● **PROBLEM REQUIREMENTS**
Search the material for the string "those" and reply with how many lines contain it, nothing else.

● **EXERCISE DATA**
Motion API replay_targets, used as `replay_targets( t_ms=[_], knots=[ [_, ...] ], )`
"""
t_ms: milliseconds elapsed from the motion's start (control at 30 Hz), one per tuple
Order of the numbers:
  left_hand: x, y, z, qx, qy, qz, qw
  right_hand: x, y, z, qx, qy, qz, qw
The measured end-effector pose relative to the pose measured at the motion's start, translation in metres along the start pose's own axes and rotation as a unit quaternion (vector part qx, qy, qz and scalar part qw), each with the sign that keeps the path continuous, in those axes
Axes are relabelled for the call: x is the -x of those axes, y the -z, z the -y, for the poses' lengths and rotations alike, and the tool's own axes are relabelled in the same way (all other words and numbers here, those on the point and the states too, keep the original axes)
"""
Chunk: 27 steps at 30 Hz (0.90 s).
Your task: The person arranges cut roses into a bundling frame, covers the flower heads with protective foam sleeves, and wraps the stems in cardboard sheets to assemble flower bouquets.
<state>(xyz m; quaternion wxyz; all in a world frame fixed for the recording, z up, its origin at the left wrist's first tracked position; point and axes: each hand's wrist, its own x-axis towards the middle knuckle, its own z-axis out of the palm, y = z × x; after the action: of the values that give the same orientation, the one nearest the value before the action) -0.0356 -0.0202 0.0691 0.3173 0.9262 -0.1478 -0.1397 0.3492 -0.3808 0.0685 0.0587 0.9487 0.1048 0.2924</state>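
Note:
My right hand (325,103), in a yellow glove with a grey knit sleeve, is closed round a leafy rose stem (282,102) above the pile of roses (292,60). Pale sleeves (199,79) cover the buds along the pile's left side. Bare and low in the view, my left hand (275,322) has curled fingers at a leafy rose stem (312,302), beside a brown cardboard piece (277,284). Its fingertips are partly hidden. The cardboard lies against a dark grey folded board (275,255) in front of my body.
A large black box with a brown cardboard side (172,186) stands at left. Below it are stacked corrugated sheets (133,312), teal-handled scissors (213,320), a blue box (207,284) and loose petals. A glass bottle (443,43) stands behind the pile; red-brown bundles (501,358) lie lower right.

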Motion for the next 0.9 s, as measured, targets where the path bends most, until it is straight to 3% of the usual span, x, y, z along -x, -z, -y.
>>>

● **YOUR SOLUTION**
2